== WHAT TO WORK ON ==
Without the pictures, can you quote each line below exactly?

Data records
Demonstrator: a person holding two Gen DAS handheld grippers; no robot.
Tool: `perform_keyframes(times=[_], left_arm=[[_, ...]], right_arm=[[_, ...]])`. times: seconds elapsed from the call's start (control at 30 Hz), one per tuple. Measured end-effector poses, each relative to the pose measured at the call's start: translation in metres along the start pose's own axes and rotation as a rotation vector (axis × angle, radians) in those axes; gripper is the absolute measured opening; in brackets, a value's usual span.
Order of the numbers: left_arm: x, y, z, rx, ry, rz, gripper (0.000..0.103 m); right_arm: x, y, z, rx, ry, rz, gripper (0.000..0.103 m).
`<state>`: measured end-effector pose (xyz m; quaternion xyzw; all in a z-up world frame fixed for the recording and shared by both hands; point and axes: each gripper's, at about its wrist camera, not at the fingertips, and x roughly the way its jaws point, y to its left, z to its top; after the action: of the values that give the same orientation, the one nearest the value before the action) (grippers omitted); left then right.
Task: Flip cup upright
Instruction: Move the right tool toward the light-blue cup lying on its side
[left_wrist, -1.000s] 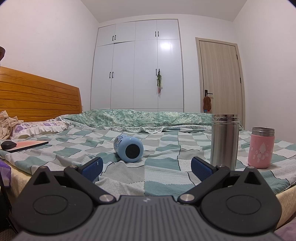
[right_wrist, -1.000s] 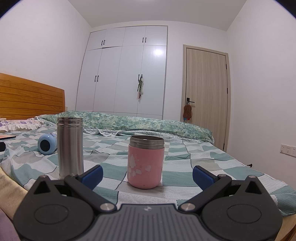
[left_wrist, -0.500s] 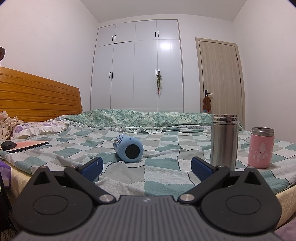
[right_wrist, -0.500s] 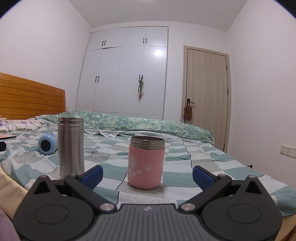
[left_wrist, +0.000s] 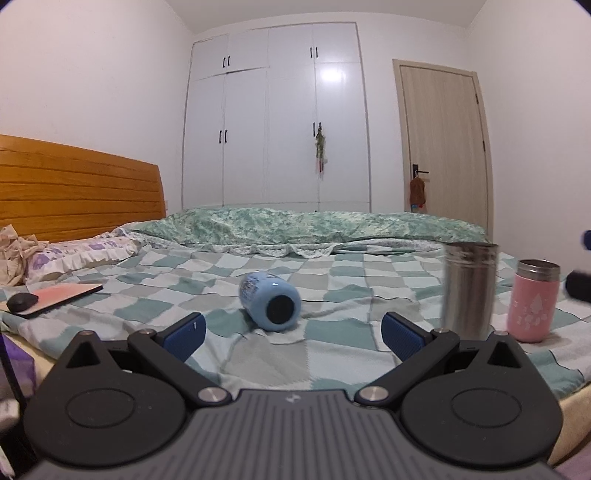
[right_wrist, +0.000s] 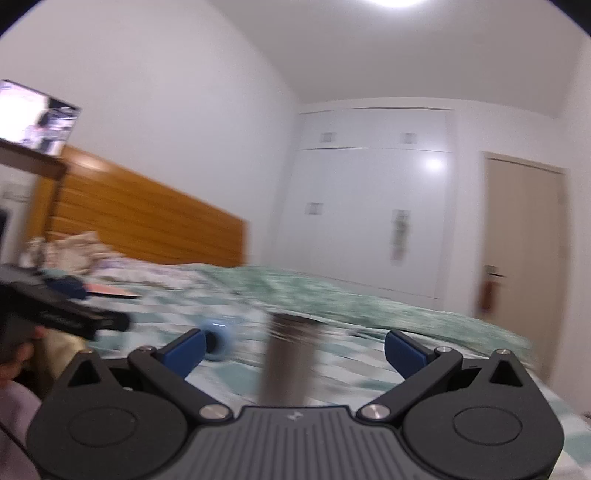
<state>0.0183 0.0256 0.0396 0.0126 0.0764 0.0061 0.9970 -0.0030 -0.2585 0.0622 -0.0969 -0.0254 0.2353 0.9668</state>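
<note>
A: Where is the blue cup (left_wrist: 270, 308)?

B: On its side on the checked bedspread (left_wrist: 332, 332), dark round end toward the left wrist camera. It lies ahead of the left gripper (left_wrist: 291, 332), roughly between the two blue pads but beyond them — nothing touches it.

A: And the left gripper's jaws?

B: Spread wide, nothing between them.

A: What stands near the cup?

B: To its right a steel flask (left_wrist: 468, 290) stands upright, and just beyond that a pink jar (left_wrist: 533, 301) with a metal rim, also upright. Both are apart from the cup. On the far left a dark mouse (left_wrist: 23, 302) sits on a reddish pad (left_wrist: 61, 296).

A: The right gripper (right_wrist: 293, 349)?

B: Its view is heavily blurred. Its jaws are also spread wide and empty; the steel flask shows straight ahead between them, the blue cup just behind the left pad — whether anything touches, I cannot tell. The left gripper shows as a dark shape at the left edge.
</note>
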Motion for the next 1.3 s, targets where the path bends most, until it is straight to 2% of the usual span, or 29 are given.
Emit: perform_keyframes(times=[0.23,0.43,0.63,0.8,1.07,1.3], left_arm=[[0.016,0.038,0.024,0.031,0.034,0.073,0.103],[0.044,0.075,0.031,0.039,0.096,0.139,0.103],[0.073,0.094,0.032,0.031,0.146,0.164,0.103],[0.103,0.1,0.034,0.038,0.173,0.159,0.103],[0.154,0.09,0.042,0.071,0.202,0.126,0.103],[0.199,0.072,0.047,0.104,0.233,0.105,0.103]], right_arm=[[0.08,0.032,0.025,-0.041,0.022,0.237,0.103],[0.158,0.058,0.02,-0.042,0.093,0.339,0.103],[0.218,0.064,0.004,-0.02,0.156,0.38,0.103],[0.258,0.052,-0.001,-0.015,0.194,0.386,0.103],[0.305,0.017,-0.008,-0.021,0.235,0.383,0.103],[0.344,-0.015,-0.012,-0.001,0.259,0.444,0.103]])
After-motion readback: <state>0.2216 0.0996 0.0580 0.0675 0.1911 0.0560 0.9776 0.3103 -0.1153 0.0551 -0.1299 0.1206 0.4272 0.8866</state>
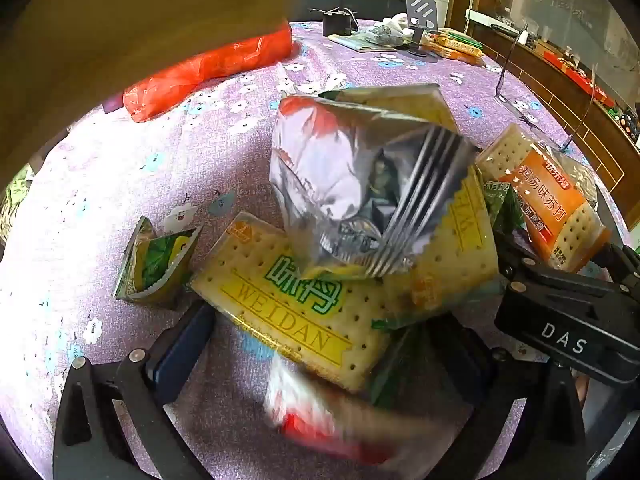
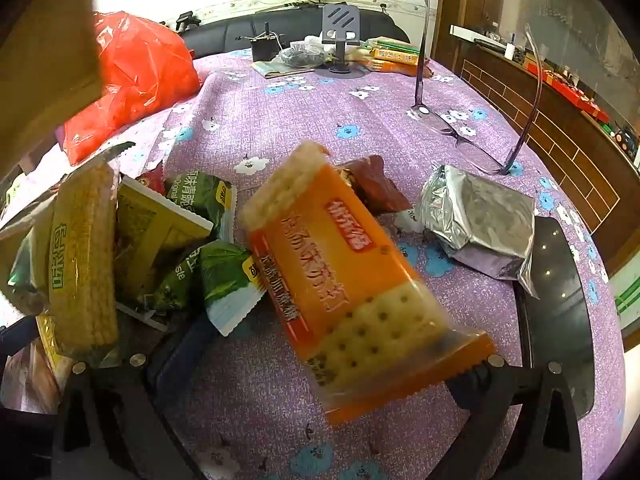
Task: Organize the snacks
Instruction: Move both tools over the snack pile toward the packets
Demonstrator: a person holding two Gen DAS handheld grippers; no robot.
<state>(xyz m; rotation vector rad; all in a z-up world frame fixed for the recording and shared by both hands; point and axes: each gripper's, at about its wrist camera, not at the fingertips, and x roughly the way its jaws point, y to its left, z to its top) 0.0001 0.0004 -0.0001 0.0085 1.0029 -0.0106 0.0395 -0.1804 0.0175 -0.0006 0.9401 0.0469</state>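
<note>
Snack packets lie heaped on the purple flowered cloth (image 1: 100,208). My left gripper (image 1: 324,328) is open over a yellow cracker pack (image 1: 296,308), which lies between its fingers. A crumpled silver packet (image 1: 352,184) sits on top of the heap, and a red-and-white packet (image 1: 316,416) is blurred below it. My right gripper (image 2: 332,356) is open too. An orange cracker pack (image 2: 340,280) lies tilted between its fingers, its lower end close to the right finger (image 2: 480,376). Green packets (image 2: 224,276), a yellow cracker pack (image 2: 84,248) on edge and a brown packet (image 2: 376,188) lie to the left and behind. A second silver packet (image 2: 480,228) lies to the right.
A brown cardboard box (image 2: 44,48) looms at the upper left, with a red plastic bag (image 2: 132,80) beside it. Spectacles (image 2: 472,132) stand behind the silver packet. A phone stand (image 2: 338,36) and more packets sit at the table's far end. A dark glossy panel (image 2: 560,320) is at the right.
</note>
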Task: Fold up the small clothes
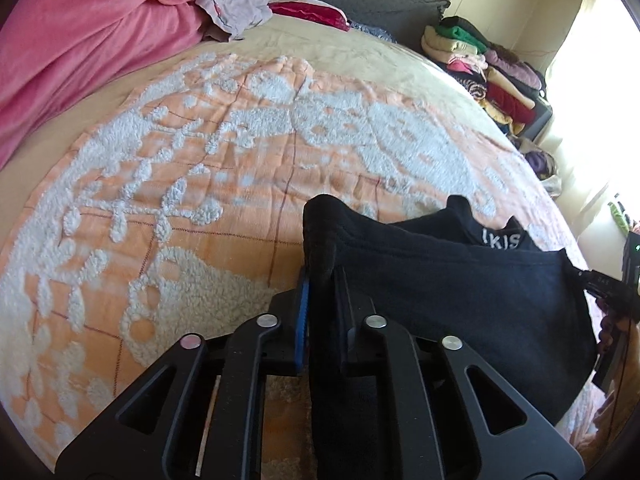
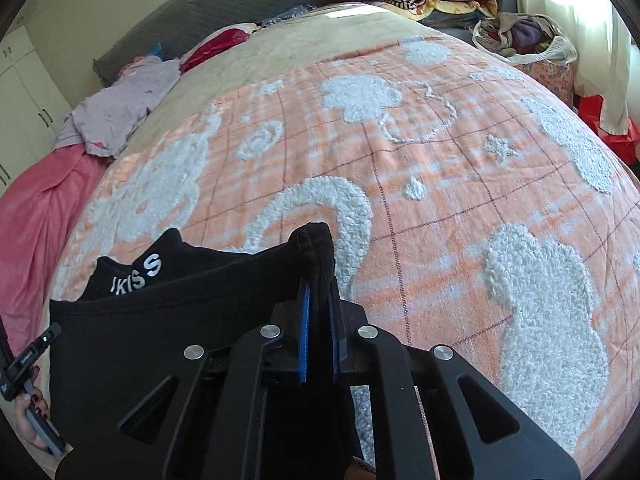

== RESULT ==
Demonstrator: a person holding two Gen DAS handheld grippers; no robot.
Tool: `perform_keyframes(times=[_], left_arm=[[_, ...]], right_arm=[[_, ...]])`. times: seconds elapsed from the call's start (control at 30 Hz), one per tuple. Measured end-effector poses, each relative to the pose measured at the call's start: translation in metres along the start pose's own axes and rotation as a rotation vector (axis × angle, radians) in those axes; gripper is the absolute measured opening; in brackets, a value's usual span.
Order of the numbers: left_arm: x, y, z, rx, ry, rz, gripper (0.000..0.103 m); right_arm: x, y, z, rx, ry, rz, gripper (0.000..0.103 m).
`<state>`: measured end-effector pose (xyz m; quaternion xyzw; all in a z-up world frame fixed for the recording and shared by both hands; point and axes: each gripper's, at about its wrist camera, not at the fingertips, and x roughly the way its jaws point, y to its left, z to its top; after the action: of the values that give the same orientation, the one nearest the value before the action) (grippers omitted); left then right.
Task: Flip cup upright
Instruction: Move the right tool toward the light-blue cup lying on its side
[left_wrist, -1.000s] 
[right_wrist, -1.000s] 
[left_wrist, -0.500s] 
[right_wrist, -0.500s] 
[left_wrist, +0.000s] 
[right_wrist, +0.000s] 
<state>0.0183 0.0256 0.0396 0.0126 0.0764 0.0061 0.9970 -0.0030 -0.2585 0.0622 -0.0969 -0.0254 0.2353 0.9668</state>
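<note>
A: Where is the blue cup (left_wrist: 270, 308)?

B: On its side on the checked bedspread (left_wrist: 332, 332), dark round end toward the left wrist camera. It lies ahead of the left gripper (left_wrist: 291, 332), roughly between the two blue pads but beyond them — nothing touches it.

A: And the left gripper's jaws?

B: Spread wide, nothing between them.

A: What stands near the cup?

B: To its right a steel flask (left_wrist: 468, 290) stands upright, and just beyond that a pink jar (left_wrist: 533, 301) with a metal rim, also upright. Both are apart from the cup. On the far left a dark mouse (left_wrist: 23, 302) sits on a reddish pad (left_wrist: 61, 296).

A: The right gripper (right_wrist: 293, 349)?

B: Its view is heavily blurred. Its jaws are also spread wide and empty; the steel flask shows straight ahead between them, the blue cup just behind the left pad — whether anything touches, I cannot tell. The left gripper shows as a dark shape at the left edge.
</note>
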Motion for the next 1.3 s, targets where the path bends most, until it is straight to 2% of the usual span, or 29 are given.
Emit: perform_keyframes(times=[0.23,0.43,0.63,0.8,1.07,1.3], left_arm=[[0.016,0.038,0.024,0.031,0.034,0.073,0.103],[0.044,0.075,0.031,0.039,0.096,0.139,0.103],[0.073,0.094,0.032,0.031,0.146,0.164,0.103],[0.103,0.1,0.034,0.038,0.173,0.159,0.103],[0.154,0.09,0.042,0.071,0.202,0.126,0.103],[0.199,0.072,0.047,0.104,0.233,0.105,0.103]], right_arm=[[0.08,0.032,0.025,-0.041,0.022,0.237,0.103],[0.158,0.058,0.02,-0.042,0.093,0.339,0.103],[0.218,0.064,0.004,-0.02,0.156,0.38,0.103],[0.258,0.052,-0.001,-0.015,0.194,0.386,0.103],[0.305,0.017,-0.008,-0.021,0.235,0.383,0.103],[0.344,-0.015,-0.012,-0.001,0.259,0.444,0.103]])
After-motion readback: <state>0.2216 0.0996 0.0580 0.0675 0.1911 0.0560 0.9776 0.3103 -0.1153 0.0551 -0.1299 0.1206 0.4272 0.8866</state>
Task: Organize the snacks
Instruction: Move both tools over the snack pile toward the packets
Demonstrator: a person holding two Gen DAS handheld grippers; no robot.
<state>(xyz m; rotation vector rad; all in a z-up world frame fixed for the recording and shared by both hands; point and axes: each gripper's, at about its wrist camera, not at the fingertips, and x roughly the way its jaws point, y to its left, z to its top) 0.0001 0.0004 -0.0001 0.0085 1.0029 -0.0106 0.0395 -0.1804 0.0175 -0.0006 0.9401 0.0469</state>
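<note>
Snack packets lie heaped on the purple flowered cloth (image 1: 100,208). My left gripper (image 1: 324,328) is open over a yellow cracker pack (image 1: 296,308), which lies between its fingers. A crumpled silver packet (image 1: 352,184) sits on top of the heap, and a red-and-white packet (image 1: 316,416) is blurred below it. My right gripper (image 2: 332,356) is open too. An orange cracker pack (image 2: 340,280) lies tilted between its fingers, its lower end close to the right finger (image 2: 480,376). Green packets (image 2: 224,276), a yellow cracker pack (image 2: 84,248) on edge and a brown packet (image 2: 376,188) lie to the left and behind. A second silver packet (image 2: 480,228) lies to the right.
A brown cardboard box (image 2: 44,48) looms at the upper left, with a red plastic bag (image 2: 132,80) beside it. Spectacles (image 2: 472,132) stand behind the silver packet. A phone stand (image 2: 338,36) and more packets sit at the table's far end. A dark glossy panel (image 2: 560,320) is at the right.
</note>
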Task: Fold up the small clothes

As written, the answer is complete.